John Gagliardi, who won more games than any head coach in college football history, died Sunday at the age of 91.
Gagliardi's daughter, Gina Gagliardi Benson, announced his death in a message on Facebook:
"It is with great sadness that the Gagliardi family announces the death of John Gagliardi.
"John was a winner in so many ways, but mostly in his ability to connect with others. His appreciation of others ran so deep that it was the core of who John was.
"Without a doubt, John's greatest pride was always his wife Peggy. He was a great role model of what true love is.
"John also felt great pride in his own children, grandchildren and his 3000 football players. John honestly believed every one of his players were wonderful and he spoke often about how proud he was of them all. Not just how well they played football, but the things that mattered most to John: being hard working, successful, good men. When asked if he ever had a player he didn't like, he'd say, 'No, for some reason St John's only draws great guys. They were great kids, all of them. From great families. I was lucky to be around them every day. They made me look good.' And when he talked about their successes he'd say, 'I don't think there's a single one who hasn't gone on to do great things in whatever field they chose.'"
Gagliardi's college coaching career began in 1949 at Carroll College in Montana. He went 24-6-1 over four seasons with the program.
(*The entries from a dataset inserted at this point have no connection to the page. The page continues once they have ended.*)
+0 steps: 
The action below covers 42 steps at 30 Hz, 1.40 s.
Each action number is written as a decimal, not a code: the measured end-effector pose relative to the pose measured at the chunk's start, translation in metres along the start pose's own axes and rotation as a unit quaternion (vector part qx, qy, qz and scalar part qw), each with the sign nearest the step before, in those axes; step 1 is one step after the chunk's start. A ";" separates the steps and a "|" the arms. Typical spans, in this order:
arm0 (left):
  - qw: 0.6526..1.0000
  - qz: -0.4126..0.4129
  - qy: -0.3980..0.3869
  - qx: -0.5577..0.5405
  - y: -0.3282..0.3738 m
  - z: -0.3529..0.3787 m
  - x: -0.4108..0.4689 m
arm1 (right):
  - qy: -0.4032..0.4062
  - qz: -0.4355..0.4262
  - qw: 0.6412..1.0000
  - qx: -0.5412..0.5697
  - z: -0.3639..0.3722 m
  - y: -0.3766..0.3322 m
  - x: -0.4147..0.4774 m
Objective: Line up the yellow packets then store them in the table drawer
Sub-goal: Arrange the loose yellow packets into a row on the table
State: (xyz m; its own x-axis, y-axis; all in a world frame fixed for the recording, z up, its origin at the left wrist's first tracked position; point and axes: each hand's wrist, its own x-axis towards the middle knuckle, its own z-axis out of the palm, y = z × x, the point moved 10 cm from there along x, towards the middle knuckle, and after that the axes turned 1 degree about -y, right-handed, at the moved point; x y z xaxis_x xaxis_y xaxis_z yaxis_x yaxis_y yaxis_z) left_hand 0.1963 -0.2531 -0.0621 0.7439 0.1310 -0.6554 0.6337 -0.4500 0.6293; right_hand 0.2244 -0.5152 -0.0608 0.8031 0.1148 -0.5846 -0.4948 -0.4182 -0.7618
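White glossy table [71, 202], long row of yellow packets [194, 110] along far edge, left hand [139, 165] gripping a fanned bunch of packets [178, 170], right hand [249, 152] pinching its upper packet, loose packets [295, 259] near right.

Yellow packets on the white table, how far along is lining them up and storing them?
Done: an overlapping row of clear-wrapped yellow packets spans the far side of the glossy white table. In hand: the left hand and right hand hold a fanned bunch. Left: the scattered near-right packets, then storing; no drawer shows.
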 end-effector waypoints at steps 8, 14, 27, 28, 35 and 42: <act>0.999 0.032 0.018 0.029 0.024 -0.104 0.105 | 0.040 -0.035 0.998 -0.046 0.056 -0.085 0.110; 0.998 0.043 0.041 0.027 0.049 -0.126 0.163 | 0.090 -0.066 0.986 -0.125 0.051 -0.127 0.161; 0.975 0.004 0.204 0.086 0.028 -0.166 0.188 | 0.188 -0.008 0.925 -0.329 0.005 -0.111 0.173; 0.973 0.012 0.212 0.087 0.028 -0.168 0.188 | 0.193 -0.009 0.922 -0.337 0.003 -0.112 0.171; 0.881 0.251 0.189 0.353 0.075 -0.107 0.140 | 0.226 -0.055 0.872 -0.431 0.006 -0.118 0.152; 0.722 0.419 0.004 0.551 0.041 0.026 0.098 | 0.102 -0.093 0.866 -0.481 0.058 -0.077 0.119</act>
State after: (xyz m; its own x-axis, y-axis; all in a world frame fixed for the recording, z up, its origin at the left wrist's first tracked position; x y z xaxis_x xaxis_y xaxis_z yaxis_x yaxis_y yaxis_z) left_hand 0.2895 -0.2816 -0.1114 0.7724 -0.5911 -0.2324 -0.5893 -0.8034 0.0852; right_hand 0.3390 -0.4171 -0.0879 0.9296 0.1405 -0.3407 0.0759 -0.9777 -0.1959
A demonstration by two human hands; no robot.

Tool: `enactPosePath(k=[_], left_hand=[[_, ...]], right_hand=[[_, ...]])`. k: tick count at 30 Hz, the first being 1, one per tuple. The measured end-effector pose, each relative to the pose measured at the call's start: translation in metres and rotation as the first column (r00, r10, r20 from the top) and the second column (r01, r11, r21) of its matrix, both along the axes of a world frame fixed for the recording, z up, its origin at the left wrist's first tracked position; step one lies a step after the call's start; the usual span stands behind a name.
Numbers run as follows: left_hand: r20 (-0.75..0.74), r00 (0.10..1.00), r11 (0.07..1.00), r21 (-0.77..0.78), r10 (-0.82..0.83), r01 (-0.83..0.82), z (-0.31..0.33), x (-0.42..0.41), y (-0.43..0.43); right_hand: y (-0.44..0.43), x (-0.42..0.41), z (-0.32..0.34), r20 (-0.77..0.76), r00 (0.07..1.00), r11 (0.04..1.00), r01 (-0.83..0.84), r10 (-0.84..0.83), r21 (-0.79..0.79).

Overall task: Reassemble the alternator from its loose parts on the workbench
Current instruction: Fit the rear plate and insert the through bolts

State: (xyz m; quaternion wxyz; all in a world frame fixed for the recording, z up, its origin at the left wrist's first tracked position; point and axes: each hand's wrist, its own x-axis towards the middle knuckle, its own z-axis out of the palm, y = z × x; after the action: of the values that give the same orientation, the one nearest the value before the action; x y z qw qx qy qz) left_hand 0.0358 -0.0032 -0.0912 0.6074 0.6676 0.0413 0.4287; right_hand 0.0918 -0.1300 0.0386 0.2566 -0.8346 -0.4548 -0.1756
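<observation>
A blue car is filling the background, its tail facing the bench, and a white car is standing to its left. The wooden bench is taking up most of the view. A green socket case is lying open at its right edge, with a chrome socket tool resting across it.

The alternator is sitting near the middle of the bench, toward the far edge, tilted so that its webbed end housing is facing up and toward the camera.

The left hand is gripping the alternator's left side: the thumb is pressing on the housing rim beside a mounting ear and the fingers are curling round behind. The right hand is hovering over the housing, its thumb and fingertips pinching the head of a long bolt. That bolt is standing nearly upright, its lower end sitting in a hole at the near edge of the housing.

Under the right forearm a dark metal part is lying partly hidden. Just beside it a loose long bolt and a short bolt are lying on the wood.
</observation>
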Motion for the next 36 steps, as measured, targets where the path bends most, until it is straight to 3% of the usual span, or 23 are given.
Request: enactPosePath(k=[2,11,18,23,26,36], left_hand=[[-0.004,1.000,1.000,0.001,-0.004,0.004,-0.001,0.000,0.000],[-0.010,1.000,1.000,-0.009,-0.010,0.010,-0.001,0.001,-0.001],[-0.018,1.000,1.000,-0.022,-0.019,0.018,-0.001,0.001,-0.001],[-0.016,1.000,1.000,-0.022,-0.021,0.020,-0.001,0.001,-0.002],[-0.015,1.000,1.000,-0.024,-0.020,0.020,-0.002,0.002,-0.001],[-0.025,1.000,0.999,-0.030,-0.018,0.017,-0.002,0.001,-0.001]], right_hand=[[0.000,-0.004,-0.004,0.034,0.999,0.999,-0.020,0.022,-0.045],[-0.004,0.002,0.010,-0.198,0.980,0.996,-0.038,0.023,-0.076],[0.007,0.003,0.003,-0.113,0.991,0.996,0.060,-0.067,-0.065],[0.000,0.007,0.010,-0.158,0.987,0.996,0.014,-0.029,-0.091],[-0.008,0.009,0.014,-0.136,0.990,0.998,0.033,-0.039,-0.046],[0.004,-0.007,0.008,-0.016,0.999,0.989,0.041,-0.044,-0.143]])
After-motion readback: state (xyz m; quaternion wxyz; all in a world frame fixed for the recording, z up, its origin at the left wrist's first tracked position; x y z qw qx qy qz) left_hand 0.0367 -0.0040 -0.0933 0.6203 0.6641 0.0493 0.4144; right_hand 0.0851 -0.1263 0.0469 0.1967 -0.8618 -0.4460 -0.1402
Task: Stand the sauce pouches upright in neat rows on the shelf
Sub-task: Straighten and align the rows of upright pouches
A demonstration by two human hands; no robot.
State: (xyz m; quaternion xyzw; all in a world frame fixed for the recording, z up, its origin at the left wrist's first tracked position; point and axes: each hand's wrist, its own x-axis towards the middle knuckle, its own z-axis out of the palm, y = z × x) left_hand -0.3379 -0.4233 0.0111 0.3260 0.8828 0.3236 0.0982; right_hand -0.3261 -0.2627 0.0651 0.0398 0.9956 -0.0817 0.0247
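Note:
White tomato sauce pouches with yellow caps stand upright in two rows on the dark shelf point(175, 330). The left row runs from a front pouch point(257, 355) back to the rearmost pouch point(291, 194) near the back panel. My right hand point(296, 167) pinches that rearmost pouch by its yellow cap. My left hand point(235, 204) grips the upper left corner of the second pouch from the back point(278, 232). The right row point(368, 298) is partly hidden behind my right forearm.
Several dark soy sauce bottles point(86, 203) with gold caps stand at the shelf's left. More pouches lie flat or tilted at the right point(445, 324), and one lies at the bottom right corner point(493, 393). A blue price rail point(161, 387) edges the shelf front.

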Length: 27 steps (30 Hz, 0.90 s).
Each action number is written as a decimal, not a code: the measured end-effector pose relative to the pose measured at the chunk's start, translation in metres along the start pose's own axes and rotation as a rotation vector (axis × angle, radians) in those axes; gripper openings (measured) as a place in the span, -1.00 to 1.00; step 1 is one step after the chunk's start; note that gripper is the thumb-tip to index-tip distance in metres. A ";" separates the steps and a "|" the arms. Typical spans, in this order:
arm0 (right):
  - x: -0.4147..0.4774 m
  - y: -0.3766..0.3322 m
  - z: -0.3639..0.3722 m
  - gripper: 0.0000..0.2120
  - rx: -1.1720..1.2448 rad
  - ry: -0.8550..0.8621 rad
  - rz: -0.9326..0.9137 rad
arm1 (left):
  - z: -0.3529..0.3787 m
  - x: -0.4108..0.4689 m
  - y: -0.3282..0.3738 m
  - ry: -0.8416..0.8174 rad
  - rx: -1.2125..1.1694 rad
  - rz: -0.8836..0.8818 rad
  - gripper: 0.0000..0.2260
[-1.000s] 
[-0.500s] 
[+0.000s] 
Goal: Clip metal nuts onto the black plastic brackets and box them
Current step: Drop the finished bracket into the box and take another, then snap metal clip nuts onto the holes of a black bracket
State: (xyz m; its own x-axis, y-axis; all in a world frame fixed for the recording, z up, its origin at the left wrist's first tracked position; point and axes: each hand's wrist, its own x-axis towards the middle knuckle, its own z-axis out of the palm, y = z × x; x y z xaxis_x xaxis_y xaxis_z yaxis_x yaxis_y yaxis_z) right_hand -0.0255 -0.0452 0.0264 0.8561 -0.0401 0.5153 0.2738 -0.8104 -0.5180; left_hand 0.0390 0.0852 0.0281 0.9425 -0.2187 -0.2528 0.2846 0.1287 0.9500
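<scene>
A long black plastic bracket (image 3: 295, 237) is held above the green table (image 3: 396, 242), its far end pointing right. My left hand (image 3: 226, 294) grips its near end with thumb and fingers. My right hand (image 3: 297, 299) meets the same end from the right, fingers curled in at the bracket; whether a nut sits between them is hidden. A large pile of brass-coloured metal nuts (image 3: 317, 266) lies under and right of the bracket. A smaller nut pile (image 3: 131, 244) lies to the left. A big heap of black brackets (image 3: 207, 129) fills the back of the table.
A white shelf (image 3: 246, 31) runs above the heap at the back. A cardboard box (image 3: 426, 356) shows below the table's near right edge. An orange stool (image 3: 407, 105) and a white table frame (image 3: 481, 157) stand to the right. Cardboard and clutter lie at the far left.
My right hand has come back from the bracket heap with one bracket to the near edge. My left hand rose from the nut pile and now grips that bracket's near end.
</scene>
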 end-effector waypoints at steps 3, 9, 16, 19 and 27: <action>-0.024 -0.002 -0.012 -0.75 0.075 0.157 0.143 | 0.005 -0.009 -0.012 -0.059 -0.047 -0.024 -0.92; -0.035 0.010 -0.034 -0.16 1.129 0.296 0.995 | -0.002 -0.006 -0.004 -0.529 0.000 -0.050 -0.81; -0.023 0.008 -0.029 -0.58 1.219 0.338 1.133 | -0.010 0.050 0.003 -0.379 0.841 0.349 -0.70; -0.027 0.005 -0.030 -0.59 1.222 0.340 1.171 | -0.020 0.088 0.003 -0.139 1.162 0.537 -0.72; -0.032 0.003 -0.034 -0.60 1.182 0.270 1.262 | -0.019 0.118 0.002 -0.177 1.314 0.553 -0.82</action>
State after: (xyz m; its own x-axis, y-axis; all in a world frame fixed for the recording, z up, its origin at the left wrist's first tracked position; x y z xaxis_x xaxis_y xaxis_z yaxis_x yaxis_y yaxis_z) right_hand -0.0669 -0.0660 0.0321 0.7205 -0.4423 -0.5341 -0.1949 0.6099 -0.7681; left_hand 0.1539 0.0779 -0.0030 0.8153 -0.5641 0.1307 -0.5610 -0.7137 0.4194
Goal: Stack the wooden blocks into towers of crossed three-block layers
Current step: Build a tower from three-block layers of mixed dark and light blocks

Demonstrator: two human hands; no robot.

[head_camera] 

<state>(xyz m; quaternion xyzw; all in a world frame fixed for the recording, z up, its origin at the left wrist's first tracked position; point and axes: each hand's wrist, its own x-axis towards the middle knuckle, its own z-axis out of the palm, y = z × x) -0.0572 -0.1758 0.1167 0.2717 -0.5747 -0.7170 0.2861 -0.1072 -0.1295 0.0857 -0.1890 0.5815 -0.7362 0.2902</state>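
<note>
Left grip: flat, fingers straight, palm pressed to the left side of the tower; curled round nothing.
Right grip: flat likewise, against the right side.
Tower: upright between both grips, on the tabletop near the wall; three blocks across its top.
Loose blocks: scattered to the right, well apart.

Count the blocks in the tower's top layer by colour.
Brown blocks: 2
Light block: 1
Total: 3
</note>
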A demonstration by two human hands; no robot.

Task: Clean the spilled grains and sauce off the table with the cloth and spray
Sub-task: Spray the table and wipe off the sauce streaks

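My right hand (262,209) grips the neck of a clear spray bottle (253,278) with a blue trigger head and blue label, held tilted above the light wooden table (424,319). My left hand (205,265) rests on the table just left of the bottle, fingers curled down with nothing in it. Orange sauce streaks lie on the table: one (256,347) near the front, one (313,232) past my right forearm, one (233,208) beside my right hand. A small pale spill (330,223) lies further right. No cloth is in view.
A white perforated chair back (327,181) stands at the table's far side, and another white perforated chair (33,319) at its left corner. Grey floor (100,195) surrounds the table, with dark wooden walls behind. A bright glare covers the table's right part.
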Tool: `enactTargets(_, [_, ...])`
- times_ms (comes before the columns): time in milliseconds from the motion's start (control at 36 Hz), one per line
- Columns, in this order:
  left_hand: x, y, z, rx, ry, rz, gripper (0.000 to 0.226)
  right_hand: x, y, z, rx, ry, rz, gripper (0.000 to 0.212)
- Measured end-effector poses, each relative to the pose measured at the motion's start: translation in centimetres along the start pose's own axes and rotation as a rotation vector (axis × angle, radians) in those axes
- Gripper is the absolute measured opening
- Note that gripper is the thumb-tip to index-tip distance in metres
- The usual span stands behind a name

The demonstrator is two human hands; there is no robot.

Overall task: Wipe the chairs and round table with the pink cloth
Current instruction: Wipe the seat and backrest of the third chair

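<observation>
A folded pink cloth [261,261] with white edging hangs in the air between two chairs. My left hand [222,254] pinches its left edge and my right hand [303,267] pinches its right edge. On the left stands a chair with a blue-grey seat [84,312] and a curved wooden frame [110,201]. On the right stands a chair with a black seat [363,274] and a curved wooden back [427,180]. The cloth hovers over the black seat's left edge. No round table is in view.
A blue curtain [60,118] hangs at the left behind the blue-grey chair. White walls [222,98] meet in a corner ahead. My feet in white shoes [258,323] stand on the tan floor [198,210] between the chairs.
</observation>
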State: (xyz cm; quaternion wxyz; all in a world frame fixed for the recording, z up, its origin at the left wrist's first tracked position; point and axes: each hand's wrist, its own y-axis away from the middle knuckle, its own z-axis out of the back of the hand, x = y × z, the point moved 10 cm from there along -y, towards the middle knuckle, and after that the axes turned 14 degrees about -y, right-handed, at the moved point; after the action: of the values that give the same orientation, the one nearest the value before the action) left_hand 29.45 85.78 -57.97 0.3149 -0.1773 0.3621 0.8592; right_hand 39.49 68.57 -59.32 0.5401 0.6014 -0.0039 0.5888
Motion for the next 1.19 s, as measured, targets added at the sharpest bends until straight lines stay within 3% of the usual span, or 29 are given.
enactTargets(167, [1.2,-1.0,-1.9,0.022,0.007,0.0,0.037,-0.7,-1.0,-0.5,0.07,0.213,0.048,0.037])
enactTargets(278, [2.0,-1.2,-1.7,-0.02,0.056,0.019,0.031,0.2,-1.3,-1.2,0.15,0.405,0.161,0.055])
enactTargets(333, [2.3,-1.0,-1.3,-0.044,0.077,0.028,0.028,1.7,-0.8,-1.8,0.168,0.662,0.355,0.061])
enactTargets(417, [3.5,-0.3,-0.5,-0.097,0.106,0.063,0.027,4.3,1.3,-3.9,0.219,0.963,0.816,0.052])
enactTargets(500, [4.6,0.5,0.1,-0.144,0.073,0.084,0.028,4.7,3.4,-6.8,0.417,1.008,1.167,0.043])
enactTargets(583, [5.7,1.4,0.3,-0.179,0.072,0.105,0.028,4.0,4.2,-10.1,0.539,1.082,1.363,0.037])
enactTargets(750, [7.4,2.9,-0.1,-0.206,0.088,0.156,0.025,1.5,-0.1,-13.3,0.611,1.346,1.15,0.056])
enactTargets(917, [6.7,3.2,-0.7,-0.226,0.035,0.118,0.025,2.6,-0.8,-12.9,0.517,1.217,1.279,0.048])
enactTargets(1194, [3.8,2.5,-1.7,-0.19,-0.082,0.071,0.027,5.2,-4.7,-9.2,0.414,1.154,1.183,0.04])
After leaving Carroll to take the head coaching position at Saint John's University in Collegeville, Minnesota, Gagliardi spent 60 years at the school from 1953 to 2012. The Colorado native led the Johnnies to 27 conference championships, two NAIA titles and two Division III titles, compiling a record of 465-132-10.
During Gagliardi's 64-year coaching career, he won an NCAA-record 489 games.
In addition to his work on the football field, Gagliardi also coached the basketball and baseball teams at Carroll and the Saint John's track and hockey squads.
He was inducted into the College Football Hall of Fame in 2006.